1. ## Easiest way to solve

What is the simplest way to solve this problem?

$\displaystyle |x+1|^2+3|x+1|-4=0$

2. Hello, Mike9182!

What is the simplest way to solve this equation?

. . $\displaystyle |x+1|^2+3|x+1|-4\:=\:0$
We have a quadratic . . . Solve it accordingly.

Factor: .$\displaystyle \left(|x+1| + 4\right)\left(|x+1| - 1\right) \:=\:0$

Set each factor equal to zero and solve:

. . $\displaystyle |x+1| + 4 \:=\:0 \quad\Rightarrow\quad|x+1| \:=\:-4$ . . . no roots
. . . .
An absolute value is never negative.

. . $\displaystyle |x+1| - 1 \:=\:0 \quad\Rightarrow\quad |x+1| \:=\:1 \quad\Rightarrow\quad x+1 \:=\:\pm1 \quad\Rightarrow\quad x \:=\:0,\:2$

But $\displaystyle x=2$ is extraneous.

. . Therefore, the only solution is: .$\displaystyle x \:=\:0$

3. ## Absolute value

Hello Mike9182
Originally Posted by Mike9182
What is the simplest way to solve this problem?

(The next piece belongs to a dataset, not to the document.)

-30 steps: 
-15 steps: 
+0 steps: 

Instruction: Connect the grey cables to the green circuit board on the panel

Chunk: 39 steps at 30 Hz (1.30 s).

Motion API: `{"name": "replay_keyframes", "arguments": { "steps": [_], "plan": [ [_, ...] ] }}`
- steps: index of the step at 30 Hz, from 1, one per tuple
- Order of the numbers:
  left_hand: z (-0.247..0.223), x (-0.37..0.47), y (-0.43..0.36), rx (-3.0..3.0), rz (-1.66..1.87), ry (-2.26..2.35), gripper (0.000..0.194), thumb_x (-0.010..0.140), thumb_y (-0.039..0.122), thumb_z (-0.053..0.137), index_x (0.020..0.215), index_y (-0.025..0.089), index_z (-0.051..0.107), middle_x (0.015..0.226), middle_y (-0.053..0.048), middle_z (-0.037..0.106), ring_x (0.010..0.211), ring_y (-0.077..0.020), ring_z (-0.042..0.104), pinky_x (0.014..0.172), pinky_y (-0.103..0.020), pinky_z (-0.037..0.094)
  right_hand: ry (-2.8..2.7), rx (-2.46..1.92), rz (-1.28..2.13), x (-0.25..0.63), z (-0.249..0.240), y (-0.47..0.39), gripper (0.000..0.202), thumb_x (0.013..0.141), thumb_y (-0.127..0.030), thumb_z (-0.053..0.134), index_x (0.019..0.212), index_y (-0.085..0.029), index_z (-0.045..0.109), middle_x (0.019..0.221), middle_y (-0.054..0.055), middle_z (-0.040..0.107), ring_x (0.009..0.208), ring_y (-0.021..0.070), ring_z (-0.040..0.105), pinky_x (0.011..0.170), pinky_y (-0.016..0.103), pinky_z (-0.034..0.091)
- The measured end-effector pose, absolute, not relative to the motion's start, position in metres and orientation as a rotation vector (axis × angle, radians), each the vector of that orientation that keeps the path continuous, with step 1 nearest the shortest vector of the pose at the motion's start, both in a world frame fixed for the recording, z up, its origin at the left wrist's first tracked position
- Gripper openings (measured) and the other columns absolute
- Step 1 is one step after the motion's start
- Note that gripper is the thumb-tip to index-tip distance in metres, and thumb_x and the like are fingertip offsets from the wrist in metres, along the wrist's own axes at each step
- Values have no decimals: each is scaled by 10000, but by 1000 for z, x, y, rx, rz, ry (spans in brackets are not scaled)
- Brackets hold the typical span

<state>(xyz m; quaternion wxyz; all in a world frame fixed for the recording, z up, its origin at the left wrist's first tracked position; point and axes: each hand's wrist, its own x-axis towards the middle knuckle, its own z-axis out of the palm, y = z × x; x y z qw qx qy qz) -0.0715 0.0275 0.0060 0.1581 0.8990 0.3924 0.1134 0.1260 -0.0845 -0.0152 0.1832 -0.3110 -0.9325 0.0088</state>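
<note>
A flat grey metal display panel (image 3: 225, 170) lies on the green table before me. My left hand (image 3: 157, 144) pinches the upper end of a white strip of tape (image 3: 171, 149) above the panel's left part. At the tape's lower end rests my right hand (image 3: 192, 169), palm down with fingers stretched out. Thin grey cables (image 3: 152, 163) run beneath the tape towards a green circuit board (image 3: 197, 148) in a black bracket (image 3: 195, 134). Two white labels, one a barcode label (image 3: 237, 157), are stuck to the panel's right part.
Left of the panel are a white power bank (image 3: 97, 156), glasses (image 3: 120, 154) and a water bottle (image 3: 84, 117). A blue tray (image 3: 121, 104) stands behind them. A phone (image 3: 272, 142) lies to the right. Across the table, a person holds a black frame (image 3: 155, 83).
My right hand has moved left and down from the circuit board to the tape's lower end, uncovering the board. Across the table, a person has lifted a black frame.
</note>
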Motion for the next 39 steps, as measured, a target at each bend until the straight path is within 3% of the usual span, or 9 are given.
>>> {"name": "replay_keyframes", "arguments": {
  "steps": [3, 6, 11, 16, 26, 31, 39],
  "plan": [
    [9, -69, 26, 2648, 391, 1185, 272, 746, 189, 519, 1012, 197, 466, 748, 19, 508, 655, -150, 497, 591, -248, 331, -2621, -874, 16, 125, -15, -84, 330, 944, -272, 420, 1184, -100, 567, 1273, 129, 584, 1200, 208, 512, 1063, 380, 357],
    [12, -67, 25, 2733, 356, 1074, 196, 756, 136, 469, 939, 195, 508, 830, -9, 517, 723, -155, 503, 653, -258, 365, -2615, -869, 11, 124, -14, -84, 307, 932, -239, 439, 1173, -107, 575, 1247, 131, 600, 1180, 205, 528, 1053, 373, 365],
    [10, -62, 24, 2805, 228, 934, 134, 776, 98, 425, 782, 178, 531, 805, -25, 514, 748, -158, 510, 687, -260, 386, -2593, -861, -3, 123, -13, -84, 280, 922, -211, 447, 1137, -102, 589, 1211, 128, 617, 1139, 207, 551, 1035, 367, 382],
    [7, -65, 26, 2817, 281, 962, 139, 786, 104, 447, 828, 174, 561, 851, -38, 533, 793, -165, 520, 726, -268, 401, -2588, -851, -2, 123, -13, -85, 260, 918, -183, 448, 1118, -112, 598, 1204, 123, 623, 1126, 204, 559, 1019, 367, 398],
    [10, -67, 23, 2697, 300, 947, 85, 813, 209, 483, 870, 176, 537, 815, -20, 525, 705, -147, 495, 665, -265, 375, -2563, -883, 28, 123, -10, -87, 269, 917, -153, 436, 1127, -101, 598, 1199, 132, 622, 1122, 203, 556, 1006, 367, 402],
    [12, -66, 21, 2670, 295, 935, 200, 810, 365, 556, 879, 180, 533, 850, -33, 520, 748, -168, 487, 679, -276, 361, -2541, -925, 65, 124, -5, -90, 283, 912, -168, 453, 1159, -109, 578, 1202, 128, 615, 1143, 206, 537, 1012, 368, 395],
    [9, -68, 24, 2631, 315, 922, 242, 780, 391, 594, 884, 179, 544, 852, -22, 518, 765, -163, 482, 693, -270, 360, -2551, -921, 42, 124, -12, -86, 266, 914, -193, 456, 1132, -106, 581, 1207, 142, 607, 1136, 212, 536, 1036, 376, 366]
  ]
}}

$\displaystyle |x+1|^2+3|x+1|-4=0$
Let $\displaystyle y = |x+1|$. Then:

$\displaystyle y^2 +3y - 4=0$

$\displaystyle \Rightarrow (y+4)(y-1)=0$

$\displaystyle \Rightarrow y=-4, \,1$

But $\displaystyle y = -4$ is impossible, since $\displaystyle |x+1| \ge 0$

$\displaystyle \Rightarrow y =1= |x+1|$

$\displaystyle \Rightarrow x+1 = \pm 1$

$\displaystyle \Rightarrow x = 0,\, -2$

$\displaystyle x+1 \:=\:\pm1 \quad\Rightarrow\quad x \:=\:0,\:2$